L'eau se change en glace en dessous de zéro degré. L'eau salée, elle, ne se solidifie que plusieurs degrés en dessous du zéro, à une température qui dépend de sa concentration dans l'eau. C'est précisément pour cela que l'on déverse du sel, appelé en l'occurrence un fondant, de manière préventive ou curative. Dans le premier cas, le sel empêchera l'eau de geler ; dans le second elle l'aidera à fondre, avec le soutien des premiers automobilistes téméraires qui brasseront ce mélange de glace et de sel. En effet : le sel ne peut pas faire grand-chose s'il n'y a pas d'eau liquide. Les roues des voitures font fondre une fine couche de glace et amorcent ainsi la génération d'une saumure, c'est-à-dire une solution d'eau très concentrée en sel. C'est d'ailleurs pour la même raison que les services de l'équipement déversent, par temps sec, directement des mélanges de saumure.
SEL DE CUISINE
Le fondant appliqué sur les routes françaises est, dans l'immense majorité, du chlorure de sodium (NaCl) qui n'est autre que du sel de cuisine, dont la pureté dépend de son origine. Mais d'autres sels, comme le chlorure de calcium (CaCl2), permettent d'abaisser la température de fusion jusqu'à soixante degrés en dessous de zéro. Mais, explique Mario Marchetti, chargé de recherches au laboratoire régional des Ponts et Chaussées (LRPC) de Nancy, "le CaCl2 est vingt fois plus cher que le chlorure de sodium". Et son utilisation ne se justifie pas dans un pays comme la France où les températures inférieures à – 20° C sont extrêmement rares.

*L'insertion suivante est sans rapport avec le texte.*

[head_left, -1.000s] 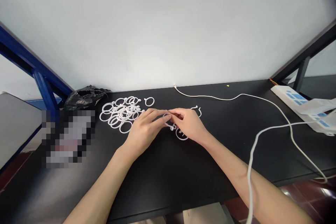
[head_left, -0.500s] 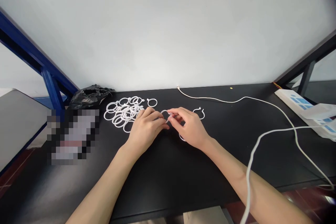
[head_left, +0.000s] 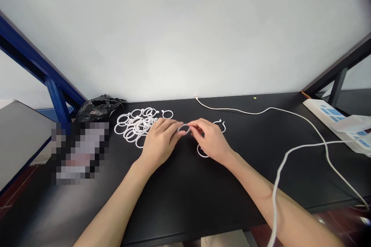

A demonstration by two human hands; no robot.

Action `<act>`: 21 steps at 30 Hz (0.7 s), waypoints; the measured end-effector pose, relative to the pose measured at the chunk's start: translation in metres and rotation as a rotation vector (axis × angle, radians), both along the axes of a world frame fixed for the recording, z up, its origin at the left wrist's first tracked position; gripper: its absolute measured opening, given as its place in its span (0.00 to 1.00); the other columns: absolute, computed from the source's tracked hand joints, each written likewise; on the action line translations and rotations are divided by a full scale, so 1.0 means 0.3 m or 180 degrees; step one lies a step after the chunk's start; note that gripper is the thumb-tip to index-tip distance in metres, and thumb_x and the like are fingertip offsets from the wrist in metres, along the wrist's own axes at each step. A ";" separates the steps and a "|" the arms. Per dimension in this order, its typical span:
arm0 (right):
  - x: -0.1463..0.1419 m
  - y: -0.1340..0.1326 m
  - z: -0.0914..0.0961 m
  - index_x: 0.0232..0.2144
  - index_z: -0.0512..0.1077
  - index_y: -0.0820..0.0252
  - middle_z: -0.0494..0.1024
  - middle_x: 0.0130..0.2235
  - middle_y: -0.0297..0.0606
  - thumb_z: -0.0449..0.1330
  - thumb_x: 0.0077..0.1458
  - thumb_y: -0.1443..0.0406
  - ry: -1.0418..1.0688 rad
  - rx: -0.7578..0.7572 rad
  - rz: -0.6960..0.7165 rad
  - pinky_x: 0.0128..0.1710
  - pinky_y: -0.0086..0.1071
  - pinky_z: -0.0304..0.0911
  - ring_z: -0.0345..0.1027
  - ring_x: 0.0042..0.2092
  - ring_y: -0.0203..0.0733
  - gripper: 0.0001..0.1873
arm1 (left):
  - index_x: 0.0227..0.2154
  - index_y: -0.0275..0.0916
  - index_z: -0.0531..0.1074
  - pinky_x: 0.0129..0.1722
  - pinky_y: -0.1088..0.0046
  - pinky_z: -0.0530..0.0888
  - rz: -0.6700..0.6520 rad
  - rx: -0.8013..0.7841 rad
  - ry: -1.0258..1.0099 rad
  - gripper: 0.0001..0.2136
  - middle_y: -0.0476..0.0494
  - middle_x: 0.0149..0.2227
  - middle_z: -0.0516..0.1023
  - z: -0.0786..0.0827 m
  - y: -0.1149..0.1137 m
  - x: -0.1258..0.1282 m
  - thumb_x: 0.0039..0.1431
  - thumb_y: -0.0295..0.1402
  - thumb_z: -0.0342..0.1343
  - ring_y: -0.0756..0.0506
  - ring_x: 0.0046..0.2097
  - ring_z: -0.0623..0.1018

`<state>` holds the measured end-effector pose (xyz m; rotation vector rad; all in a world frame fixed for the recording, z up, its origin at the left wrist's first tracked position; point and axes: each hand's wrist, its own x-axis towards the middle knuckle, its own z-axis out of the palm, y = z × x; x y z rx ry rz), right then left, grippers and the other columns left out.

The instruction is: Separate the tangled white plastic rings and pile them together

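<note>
Between my two hands, over the middle of the black table, is a white plastic ring (head_left: 183,125). My left hand (head_left: 162,137) pinches its left side between thumb and fingers. At the ring's right side, the thumb and fingertips of my right hand (head_left: 209,139) are closed on it; the fingertips hide that part. A heap of similar white rings (head_left: 131,135) lies just left of my left hand, with one ring (head_left: 167,114) apart behind it. Right of my right hand sits an opened ring (head_left: 223,126). Another ring (head_left: 202,155) is partly covered by that hand.
A white cable (head_left: 285,158) runs across the right side, passing over my right forearm. The white power strip (head_left: 321,114) lies at the right edge. At the back left is a crumpled black plastic bag (head_left: 98,107), with a blurred-out item (head_left: 82,152) in front of it.
The held ring has turned, and its loop now shows more fully between my hands. My left fingers have straightened along its side. Both hands stay in nearly the same place.
</note>
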<state>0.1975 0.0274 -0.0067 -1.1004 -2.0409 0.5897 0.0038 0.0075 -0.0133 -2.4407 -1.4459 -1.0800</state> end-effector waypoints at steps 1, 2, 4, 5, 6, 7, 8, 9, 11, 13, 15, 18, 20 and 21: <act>0.002 0.002 0.001 0.41 0.74 0.57 0.79 0.40 0.36 0.53 0.64 0.68 0.0005 0.0012 -0.0004 0.42 0.34 0.72 0.75 0.39 0.39 0.10 | 0.48 0.37 0.75 0.46 0.61 0.72 0.0219 0.0047 0.0064 0.13 0.41 0.45 0.81 -0.007 0.010 -0.004 0.67 0.36 0.51 0.41 0.46 0.74; 0.004 0.004 0.003 0.41 0.74 0.57 0.79 0.40 0.37 0.53 0.64 0.68 0.0012 0.0028 -0.0001 0.42 0.35 0.72 0.76 0.39 0.39 0.10 | 0.49 0.37 0.75 0.49 0.58 0.72 0.0445 0.0079 0.0174 0.14 0.40 0.48 0.80 -0.015 0.020 -0.008 0.68 0.36 0.50 0.38 0.49 0.74; 0.005 0.004 0.007 0.41 0.74 0.57 0.79 0.40 0.37 0.53 0.64 0.68 0.0019 0.0073 -0.0001 0.42 0.35 0.72 0.76 0.40 0.39 0.10 | 0.52 0.36 0.74 0.53 0.52 0.69 0.0822 0.0081 0.0473 0.16 0.38 0.52 0.78 -0.035 0.037 -0.017 0.68 0.36 0.48 0.34 0.54 0.72; 0.004 0.002 0.009 0.41 0.74 0.57 0.79 0.40 0.37 0.53 0.64 0.69 0.0007 0.0094 -0.0010 0.42 0.35 0.72 0.76 0.40 0.39 0.10 | 0.53 0.36 0.73 0.56 0.50 0.67 0.0955 0.0056 0.0625 0.17 0.38 0.53 0.78 -0.045 0.043 -0.021 0.68 0.37 0.47 0.32 0.56 0.71; 0.002 0.001 0.011 0.41 0.74 0.57 0.79 0.40 0.36 0.53 0.64 0.69 -0.0016 0.0114 -0.0026 0.42 0.35 0.72 0.76 0.40 0.39 0.10 | 0.53 0.35 0.73 0.58 0.47 0.65 0.1045 0.0023 0.0765 0.18 0.37 0.54 0.77 -0.054 0.046 -0.024 0.68 0.37 0.47 0.31 0.58 0.70; 0.000 -0.001 0.013 0.41 0.75 0.57 0.79 0.39 0.36 0.53 0.64 0.69 -0.0045 0.0132 -0.0044 0.41 0.35 0.72 0.75 0.39 0.39 0.10 | 0.53 0.35 0.73 0.59 0.45 0.62 0.1104 -0.0016 0.0880 0.18 0.36 0.54 0.77 -0.062 0.047 -0.026 0.68 0.37 0.47 0.30 0.59 0.69; -0.002 -0.003 0.015 0.42 0.75 0.56 0.79 0.39 0.36 0.53 0.64 0.69 -0.0075 0.0142 -0.0055 0.41 0.35 0.72 0.75 0.39 0.39 0.10 | 0.52 0.34 0.74 0.61 0.44 0.60 0.1149 -0.0051 0.0963 0.19 0.35 0.54 0.77 -0.069 0.046 -0.027 0.68 0.38 0.47 0.29 0.59 0.69; -0.003 -0.004 0.016 0.42 0.75 0.56 0.79 0.39 0.36 0.54 0.64 0.69 -0.0104 0.0144 -0.0062 0.41 0.34 0.71 0.75 0.38 0.38 0.10 | 0.51 0.32 0.75 0.62 0.44 0.59 0.1192 -0.0074 0.1014 0.19 0.34 0.53 0.77 -0.073 0.044 -0.029 0.68 0.38 0.47 0.29 0.59 0.69; -0.004 -0.005 0.017 0.43 0.75 0.56 0.79 0.40 0.36 0.54 0.64 0.69 -0.0150 0.0141 -0.0073 0.40 0.34 0.71 0.75 0.38 0.38 0.11 | 0.47 0.31 0.77 0.63 0.44 0.57 0.1285 -0.0075 0.1055 0.19 0.33 0.51 0.78 -0.077 0.041 -0.033 0.67 0.39 0.48 0.28 0.58 0.70; -0.002 -0.003 0.014 0.43 0.76 0.56 0.79 0.41 0.36 0.54 0.64 0.69 -0.0195 0.0134 -0.0093 0.40 0.34 0.71 0.75 0.38 0.38 0.11 | 0.42 0.30 0.78 0.64 0.44 0.56 0.1394 -0.0043 0.1065 0.18 0.31 0.48 0.79 -0.075 0.041 -0.040 0.66 0.39 0.49 0.28 0.57 0.70; 0.002 0.001 0.007 0.43 0.76 0.55 0.78 0.42 0.36 0.54 0.64 0.69 -0.0244 0.0135 -0.0122 0.39 0.33 0.70 0.74 0.39 0.38 0.12 | 0.39 0.29 0.79 0.64 0.43 0.56 0.1459 -0.0004 0.1030 0.17 0.30 0.46 0.79 -0.070 0.042 -0.048 0.64 0.38 0.51 0.27 0.57 0.70; 0.007 0.008 -0.004 0.43 0.77 0.54 0.77 0.42 0.35 0.55 0.64 0.69 -0.0292 0.0163 -0.0143 0.38 0.33 0.70 0.74 0.38 0.37 0.12 | 0.42 0.32 0.78 0.62 0.42 0.59 0.1336 0.0081 0.0702 0.14 0.32 0.49 0.78 -0.053 0.040 -0.048 0.64 0.34 0.50 0.28 0.58 0.69; 0.009 0.012 -0.008 0.43 0.77 0.54 0.77 0.41 0.35 0.56 0.64 0.69 -0.0275 0.0208 -0.0139 0.39 0.33 0.70 0.74 0.39 0.37 0.11 | 0.48 0.35 0.75 0.60 0.45 0.64 0.0982 0.0057 0.0385 0.14 0.36 0.50 0.78 -0.038 0.030 -0.033 0.65 0.33 0.50 0.32 0.57 0.69; 0.009 0.013 -0.008 0.43 0.77 0.54 0.78 0.41 0.35 0.56 0.63 0.69 -0.0242 0.0235 -0.0133 0.40 0.33 0.70 0.74 0.39 0.37 0.11 | 0.51 0.37 0.73 0.58 0.48 0.67 0.0748 -0.0002 0.0261 0.15 0.37 0.50 0.78 -0.030 0.022 -0.021 0.66 0.34 0.49 0.34 0.56 0.70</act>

Le sel – NaCl – provient soit des mines soit de la mer. Bien qu'il s'agisse d'un produit naturel, son utilisation à une échelle importante n'est pas sans conséquence sur l'environnement. "Le fondant va s'écouler, s'infiltrer, puis va se retrouver dans les cours d'eau, les nappes phréatiques et va impacter la faune et la flore", explique M. Marchetti, dont le laboratoire est un centre de ressources en "viabilité hivernale". Dans un entretien à l'Agence France-Presse, Jean-Stéphane Devisse, directeur de la conservation au sein de l'association de défense de l'environnement WWF, confirme : "Ce n'est pas le salage lui-même qui pose problème mais le ruissellement de la neige fondue une fois que l'épisode de froid est passé. L'arrivée brutale des eaux de fonte chargées d'une concentration forte en sel peut avoir un impact fort sur la biodiversité, en particulier dans les cours d'eau."
SALMONIDÉS ET BATRACIENS
Mais quel impact ? "Les conséquences des fondants sont étudiées au LRPC", affirme M. Marchetti. Pourtant, la nature exacte de ces dégâts est difficile à déterminer. "Nous ne connaissons pas l'état zéro de la faune et la flore que nous étudions, c'est-à-dire l'état dans lequel elles étaient avant le salage. Nous sommes dans des situations à incidences multiples, le sel n'étant pas le seul facteur qui agit sur la faune et la flore", explique-t-il. Certains animaux comme les salmonidés ou les batraciens sont affectés par les variations de salinité. Ainsi, une étude scientifique canadienne, publiée en 2005, a montré que le salage des routes nuisait aux larves de certaines grenouilles.
Quelles sont alors les alternatives au salage des routes ? "Le sablage permet d'augmenter l'adhérence, mais cela ne fait pas fondre la neige", avance M. Dauvisse. Le déversement de sable, ou sablage, est une technique très utilisée dans les pays nordiques, où les températures ne repassent que rarement en positif une fois qu'elles sont descendues en dessous de zéro. "Le sable déversé est pris à la surface de la glace et recrée une structure abrasive" à laquelle les pneus adhéreront, décrit M. Marchetti. Mais la technique n'est pas non plus sans risques pour l'environnement. "Il faudra un moment pour que la nature 'digère' la silice appliquée sur les routes", prévient-il. L'association WWF, elle, appelle à un "usage plus ciblé et plus circonstancié du salage. Quand on cherche à modérer l'usage du sel, on a un double bénéfice: à la fois sur l'environnement et les finances publiques."